> [WHAT YOU NEED TO DO]: Scan the records for "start". Report each line that includes it.

++++++

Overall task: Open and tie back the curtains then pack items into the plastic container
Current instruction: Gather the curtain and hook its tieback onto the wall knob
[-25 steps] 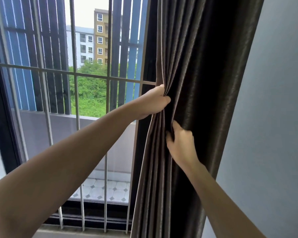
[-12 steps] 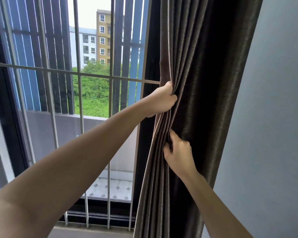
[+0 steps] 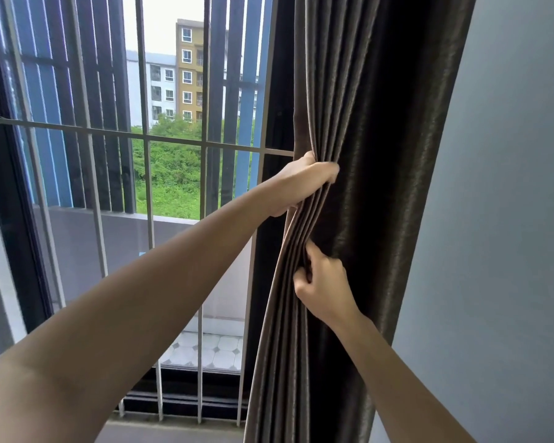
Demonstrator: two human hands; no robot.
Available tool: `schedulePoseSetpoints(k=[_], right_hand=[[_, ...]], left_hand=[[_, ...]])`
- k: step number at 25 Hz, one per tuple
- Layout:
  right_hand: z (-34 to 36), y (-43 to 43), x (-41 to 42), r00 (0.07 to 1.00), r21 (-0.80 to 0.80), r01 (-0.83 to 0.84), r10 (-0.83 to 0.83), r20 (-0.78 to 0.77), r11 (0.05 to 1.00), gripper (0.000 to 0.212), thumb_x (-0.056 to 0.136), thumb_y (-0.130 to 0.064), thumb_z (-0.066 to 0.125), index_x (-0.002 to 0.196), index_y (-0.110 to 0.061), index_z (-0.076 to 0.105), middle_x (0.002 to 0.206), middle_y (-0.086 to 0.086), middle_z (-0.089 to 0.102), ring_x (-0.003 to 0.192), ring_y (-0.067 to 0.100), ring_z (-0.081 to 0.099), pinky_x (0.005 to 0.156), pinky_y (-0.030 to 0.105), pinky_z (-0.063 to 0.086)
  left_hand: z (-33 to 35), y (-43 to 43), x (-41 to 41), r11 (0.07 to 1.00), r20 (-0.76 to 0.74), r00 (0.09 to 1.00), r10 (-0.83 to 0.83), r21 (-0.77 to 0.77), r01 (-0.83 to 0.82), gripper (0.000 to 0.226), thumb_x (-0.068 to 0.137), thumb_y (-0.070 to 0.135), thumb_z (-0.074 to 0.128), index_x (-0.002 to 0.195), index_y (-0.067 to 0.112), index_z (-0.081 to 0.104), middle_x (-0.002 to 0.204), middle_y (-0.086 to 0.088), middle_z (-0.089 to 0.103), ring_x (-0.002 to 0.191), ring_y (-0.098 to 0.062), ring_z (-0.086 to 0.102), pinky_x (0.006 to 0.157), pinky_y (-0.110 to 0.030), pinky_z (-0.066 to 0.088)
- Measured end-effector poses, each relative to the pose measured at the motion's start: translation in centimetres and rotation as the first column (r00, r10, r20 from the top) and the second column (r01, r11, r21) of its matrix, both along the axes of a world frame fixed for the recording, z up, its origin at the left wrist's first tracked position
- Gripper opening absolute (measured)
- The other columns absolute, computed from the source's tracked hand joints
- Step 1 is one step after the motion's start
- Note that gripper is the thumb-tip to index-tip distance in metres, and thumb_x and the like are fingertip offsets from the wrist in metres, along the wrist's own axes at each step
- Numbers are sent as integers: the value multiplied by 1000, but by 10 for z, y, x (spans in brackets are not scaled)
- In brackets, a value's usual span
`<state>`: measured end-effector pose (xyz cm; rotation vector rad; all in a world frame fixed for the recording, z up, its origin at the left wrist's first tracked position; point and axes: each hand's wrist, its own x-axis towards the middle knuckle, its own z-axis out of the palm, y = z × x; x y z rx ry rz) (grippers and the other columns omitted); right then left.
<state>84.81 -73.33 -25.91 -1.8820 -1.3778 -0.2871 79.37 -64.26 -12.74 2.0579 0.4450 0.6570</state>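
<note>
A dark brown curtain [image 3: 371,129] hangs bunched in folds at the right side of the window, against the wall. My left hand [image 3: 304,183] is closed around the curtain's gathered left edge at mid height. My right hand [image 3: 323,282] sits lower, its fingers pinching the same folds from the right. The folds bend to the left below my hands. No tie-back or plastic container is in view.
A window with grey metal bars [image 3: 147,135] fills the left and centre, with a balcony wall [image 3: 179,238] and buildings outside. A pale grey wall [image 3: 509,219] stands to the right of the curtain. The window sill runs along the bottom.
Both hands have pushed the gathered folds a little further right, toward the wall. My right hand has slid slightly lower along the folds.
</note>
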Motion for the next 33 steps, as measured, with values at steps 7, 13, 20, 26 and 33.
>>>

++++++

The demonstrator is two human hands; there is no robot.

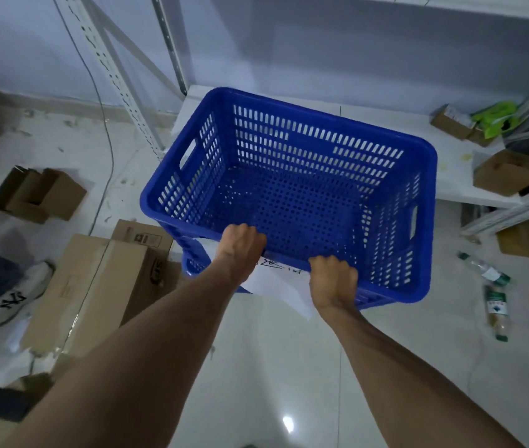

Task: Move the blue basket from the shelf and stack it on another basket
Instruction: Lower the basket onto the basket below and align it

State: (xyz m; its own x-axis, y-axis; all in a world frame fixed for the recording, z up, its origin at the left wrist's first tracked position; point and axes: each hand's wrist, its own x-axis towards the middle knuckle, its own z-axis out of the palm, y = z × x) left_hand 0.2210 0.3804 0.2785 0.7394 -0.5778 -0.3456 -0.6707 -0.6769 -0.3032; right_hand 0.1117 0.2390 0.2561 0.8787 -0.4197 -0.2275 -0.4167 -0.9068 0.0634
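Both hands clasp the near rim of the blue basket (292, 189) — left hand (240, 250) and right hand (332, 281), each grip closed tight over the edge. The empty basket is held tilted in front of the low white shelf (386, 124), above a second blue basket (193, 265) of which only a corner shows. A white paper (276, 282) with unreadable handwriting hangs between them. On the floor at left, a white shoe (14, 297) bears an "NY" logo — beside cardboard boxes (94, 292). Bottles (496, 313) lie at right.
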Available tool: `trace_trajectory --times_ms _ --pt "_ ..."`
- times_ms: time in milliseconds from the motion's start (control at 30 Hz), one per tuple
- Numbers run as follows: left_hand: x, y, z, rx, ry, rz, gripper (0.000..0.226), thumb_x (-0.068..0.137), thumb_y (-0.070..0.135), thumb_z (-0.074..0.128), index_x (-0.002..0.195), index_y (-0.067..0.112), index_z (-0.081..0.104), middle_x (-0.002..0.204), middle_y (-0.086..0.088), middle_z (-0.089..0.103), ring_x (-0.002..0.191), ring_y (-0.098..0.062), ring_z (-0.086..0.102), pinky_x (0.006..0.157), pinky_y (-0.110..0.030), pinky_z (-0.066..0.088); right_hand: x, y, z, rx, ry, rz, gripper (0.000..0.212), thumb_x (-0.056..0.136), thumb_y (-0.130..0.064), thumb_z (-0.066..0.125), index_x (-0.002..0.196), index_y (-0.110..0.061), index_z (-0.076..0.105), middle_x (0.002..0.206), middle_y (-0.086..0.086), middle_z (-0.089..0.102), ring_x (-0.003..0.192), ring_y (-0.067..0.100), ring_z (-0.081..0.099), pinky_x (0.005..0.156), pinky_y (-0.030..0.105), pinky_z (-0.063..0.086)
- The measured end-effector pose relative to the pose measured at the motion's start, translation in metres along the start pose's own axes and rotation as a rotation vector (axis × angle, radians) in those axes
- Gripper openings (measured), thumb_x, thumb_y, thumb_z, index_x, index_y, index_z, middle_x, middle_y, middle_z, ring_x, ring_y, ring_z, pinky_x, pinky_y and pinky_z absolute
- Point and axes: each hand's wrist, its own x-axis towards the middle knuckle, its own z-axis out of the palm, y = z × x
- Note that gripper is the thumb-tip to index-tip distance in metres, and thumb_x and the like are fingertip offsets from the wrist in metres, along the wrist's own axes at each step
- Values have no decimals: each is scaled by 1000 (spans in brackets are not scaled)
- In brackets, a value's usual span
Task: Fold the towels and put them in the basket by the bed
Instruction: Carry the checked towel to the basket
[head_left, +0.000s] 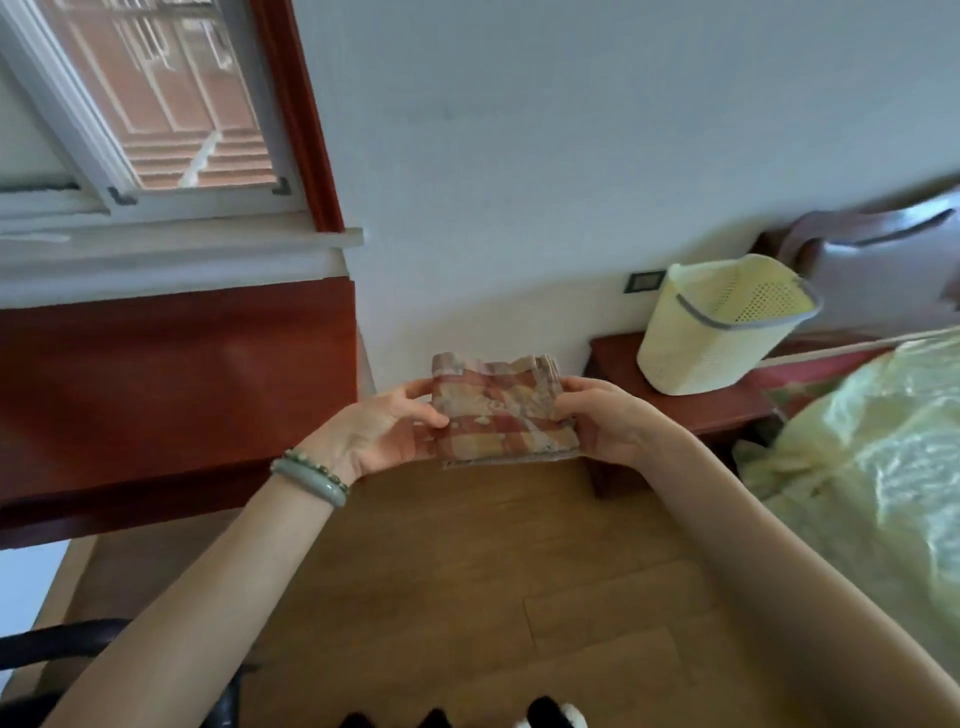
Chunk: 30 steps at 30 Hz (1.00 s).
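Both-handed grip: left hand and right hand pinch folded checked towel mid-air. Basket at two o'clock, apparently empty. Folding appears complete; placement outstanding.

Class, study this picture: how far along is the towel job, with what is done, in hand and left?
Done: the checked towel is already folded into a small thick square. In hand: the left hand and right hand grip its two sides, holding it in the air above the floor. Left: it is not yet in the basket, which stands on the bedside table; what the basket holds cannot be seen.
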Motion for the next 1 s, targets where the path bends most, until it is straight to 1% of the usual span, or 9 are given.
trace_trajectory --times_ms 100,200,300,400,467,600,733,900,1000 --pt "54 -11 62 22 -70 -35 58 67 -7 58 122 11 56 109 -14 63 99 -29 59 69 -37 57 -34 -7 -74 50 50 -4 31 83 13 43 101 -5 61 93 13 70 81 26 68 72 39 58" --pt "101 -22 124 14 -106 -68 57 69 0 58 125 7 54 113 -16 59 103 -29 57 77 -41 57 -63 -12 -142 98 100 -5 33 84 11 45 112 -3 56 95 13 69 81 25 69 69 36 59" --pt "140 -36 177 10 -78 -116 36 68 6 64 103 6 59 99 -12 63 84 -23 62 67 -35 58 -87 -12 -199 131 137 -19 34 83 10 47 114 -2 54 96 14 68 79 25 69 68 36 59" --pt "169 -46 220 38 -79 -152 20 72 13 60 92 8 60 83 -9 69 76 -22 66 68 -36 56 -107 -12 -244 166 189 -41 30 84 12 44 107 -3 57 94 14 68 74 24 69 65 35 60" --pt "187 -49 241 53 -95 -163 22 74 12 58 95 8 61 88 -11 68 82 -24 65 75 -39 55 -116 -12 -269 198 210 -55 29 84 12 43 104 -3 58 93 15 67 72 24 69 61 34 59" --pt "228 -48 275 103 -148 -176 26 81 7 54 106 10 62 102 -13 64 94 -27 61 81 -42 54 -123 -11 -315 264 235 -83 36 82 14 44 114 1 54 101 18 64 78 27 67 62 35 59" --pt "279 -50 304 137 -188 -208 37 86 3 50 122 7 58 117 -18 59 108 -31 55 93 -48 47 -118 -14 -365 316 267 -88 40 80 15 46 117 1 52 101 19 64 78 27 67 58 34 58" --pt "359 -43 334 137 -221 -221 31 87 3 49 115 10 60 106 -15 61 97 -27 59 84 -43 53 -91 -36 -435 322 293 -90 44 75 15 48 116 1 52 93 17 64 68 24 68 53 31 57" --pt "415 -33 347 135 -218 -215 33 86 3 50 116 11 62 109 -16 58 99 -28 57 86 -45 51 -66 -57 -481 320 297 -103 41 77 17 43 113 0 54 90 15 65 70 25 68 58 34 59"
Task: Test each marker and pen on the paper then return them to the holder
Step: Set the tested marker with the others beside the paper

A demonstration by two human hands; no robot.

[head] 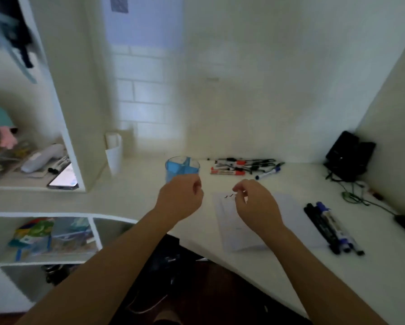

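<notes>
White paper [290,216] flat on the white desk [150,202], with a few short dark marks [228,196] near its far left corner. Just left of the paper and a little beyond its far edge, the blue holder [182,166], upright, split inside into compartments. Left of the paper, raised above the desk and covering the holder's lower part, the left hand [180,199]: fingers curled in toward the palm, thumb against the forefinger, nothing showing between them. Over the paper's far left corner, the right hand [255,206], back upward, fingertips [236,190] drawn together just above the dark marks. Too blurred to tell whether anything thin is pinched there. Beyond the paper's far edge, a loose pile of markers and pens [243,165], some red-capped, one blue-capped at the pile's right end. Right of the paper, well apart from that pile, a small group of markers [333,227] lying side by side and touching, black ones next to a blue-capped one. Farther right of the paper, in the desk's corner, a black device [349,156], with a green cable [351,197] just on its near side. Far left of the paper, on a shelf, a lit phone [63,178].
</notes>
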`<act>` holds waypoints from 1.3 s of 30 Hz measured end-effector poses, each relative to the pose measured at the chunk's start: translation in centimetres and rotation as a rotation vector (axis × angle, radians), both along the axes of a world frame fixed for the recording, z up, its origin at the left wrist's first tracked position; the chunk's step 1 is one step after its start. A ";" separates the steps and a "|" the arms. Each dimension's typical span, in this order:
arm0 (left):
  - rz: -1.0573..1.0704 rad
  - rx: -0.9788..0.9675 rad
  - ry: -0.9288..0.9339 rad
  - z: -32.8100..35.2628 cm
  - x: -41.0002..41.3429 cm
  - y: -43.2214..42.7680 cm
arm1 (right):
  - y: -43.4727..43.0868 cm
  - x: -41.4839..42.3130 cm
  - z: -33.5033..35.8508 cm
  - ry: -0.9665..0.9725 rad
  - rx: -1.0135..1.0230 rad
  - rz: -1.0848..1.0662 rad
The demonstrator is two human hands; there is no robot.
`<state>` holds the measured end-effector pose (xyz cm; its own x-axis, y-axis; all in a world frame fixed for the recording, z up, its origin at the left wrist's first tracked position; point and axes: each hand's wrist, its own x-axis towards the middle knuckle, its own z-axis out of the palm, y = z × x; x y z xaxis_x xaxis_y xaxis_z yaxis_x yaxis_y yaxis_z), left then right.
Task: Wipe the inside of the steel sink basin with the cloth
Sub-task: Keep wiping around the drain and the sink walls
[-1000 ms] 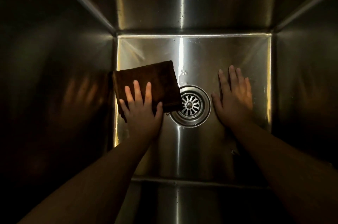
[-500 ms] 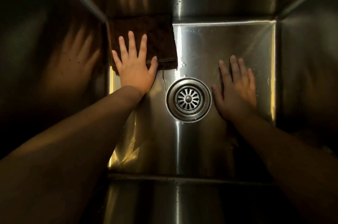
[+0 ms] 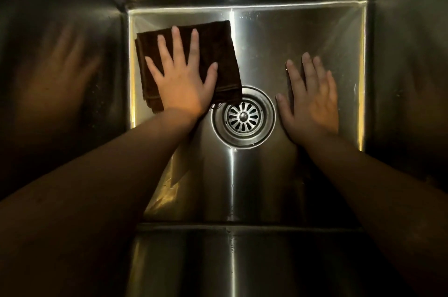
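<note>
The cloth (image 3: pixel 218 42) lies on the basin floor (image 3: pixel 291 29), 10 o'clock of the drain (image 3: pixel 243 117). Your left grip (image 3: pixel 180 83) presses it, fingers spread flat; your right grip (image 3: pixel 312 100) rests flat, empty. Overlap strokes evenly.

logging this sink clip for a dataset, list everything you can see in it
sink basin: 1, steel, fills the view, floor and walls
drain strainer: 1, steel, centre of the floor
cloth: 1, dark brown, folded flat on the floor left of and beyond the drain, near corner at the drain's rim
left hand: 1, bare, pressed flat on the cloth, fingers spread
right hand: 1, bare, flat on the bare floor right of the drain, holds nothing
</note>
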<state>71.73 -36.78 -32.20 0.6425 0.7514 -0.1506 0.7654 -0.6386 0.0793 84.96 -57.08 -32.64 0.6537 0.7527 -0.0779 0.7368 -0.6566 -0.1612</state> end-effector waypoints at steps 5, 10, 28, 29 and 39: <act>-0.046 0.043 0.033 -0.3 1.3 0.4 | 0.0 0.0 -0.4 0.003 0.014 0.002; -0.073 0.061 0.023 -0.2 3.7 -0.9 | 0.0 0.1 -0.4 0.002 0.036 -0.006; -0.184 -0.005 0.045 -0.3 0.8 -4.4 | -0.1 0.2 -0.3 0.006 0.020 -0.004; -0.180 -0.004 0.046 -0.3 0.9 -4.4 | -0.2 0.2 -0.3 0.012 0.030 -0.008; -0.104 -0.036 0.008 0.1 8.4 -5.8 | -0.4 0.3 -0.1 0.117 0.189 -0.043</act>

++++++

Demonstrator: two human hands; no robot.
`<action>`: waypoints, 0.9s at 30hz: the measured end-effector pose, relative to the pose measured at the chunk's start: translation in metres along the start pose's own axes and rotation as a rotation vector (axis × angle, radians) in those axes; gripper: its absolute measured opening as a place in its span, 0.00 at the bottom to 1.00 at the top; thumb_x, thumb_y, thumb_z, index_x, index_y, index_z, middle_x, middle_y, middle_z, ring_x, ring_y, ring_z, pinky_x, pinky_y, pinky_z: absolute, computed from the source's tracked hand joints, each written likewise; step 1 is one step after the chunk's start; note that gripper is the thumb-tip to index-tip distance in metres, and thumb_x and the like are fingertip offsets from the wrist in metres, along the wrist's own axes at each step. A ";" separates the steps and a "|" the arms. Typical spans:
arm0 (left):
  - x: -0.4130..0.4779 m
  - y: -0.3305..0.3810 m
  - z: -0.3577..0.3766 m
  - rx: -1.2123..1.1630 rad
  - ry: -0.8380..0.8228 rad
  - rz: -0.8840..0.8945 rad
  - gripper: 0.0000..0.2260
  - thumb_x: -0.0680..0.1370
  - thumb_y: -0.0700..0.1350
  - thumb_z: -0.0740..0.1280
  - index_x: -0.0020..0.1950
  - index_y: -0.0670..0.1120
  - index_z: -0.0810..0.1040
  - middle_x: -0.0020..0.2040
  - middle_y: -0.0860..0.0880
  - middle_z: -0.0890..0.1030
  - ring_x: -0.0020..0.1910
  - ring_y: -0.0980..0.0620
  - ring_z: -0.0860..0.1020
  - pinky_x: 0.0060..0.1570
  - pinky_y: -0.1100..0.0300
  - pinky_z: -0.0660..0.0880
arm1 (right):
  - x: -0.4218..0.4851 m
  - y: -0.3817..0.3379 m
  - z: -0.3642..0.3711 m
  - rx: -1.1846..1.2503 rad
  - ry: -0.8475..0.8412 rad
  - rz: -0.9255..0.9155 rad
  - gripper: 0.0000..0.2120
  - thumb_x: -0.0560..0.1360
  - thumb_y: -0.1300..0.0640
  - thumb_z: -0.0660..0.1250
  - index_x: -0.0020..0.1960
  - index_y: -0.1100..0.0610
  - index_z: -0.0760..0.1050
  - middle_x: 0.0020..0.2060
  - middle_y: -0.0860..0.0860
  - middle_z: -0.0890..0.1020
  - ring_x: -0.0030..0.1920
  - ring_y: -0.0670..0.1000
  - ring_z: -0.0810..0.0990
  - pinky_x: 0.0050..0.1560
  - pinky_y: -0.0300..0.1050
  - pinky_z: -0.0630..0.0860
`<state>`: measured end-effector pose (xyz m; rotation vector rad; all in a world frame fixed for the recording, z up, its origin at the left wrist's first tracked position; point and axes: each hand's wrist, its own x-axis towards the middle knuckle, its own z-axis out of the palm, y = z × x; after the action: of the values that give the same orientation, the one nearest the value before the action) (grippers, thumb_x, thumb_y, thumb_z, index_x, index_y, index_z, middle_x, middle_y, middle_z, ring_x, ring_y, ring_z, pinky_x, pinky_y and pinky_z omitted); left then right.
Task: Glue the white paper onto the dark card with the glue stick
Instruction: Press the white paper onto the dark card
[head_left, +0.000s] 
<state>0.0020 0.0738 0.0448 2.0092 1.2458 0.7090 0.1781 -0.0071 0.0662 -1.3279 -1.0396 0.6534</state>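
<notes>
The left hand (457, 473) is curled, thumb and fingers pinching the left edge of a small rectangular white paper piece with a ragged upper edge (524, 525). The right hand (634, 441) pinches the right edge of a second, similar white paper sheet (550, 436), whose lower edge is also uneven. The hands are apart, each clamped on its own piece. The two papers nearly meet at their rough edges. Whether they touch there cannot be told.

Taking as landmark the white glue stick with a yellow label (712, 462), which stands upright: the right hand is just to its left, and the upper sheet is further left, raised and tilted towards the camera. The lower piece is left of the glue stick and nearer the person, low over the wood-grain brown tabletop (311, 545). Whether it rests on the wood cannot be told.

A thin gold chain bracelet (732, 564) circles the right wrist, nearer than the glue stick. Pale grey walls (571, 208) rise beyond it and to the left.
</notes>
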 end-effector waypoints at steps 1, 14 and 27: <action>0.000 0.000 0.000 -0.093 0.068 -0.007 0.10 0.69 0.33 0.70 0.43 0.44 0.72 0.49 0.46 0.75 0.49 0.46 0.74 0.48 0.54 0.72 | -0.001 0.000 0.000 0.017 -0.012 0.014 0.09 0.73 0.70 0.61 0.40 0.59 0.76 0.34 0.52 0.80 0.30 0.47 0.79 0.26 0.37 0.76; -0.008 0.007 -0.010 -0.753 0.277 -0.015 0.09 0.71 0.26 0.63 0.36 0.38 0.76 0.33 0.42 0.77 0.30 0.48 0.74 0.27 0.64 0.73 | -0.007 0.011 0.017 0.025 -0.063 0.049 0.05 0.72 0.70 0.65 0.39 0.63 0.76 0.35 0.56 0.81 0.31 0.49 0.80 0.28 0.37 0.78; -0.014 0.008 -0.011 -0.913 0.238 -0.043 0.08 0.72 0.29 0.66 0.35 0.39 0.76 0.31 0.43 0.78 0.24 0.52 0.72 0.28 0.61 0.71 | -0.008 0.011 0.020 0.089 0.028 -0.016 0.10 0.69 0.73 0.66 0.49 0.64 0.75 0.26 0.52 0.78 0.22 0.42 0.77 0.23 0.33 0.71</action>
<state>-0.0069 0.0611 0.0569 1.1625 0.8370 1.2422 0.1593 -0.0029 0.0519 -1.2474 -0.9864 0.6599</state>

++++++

> [SOLVED PROBLEM]:
- Measured end-effector poses, each relative to the pose measured at the motion's start: translation in centimetres and rotation as the first column (r00, r10, r20 from the top) and the second column (r01, r11, r21) of its matrix, both along the axes of a world frame fixed for the recording, z up, its origin at the left wrist's first tracked position
- Step 1 is one step after the motion's start
- times_ms: time in milliseconds from the motion's start (control at 30 Hz), one per tuple
- The measured end-effector pose relative to the pose measured at the motion's start, translation in metres along the start pose's own axes and rotation as a rotation vector (axis × angle, radians) in those axes
`<act>` holds waypoints from 1.3 s of 30 Hz measured end-effector poses, each relative to the pose measured at the chunk's start: translation in centimetres and rotation as a rotation vector (axis × angle, radians), both along the axes of a world frame fixed for the recording, z up, its origin at the left wrist's first tracked position; the chunk's step 1 is one step after its start. A ";" separates the steps and a "|" the arms. Each dimension's typical span, in this order:
`<action>`: waypoints, 0.9s at 30hz: the measured end-effector pose, relative to the pose measured at the chunk's start: translation in metres along the start pose's own axes and rotation as a rotation vector (axis × angle, radians) in those axes; gripper: its absolute measured opening as a place in its span, 0.00 at the bottom to 1.00 at the top; thumb_x, thumb_y, thumb_z, index_x, index_y, index_z, middle_x, middle_y, middle_z, ring_x, ring_y, ring_z, pinky_x, pinky_y, pinky_z: absolute, computed from the source's tracked hand joints, each written likewise; step 1 is one step after the chunk's start; note that gripper is the thumb-tip to index-tip distance in metres, and thumb_x and the like are fingertip offsets from the wrist in metres, along the wrist's own axes at each step. A ";" separates the steps and a "|" the arms. Typical spans:

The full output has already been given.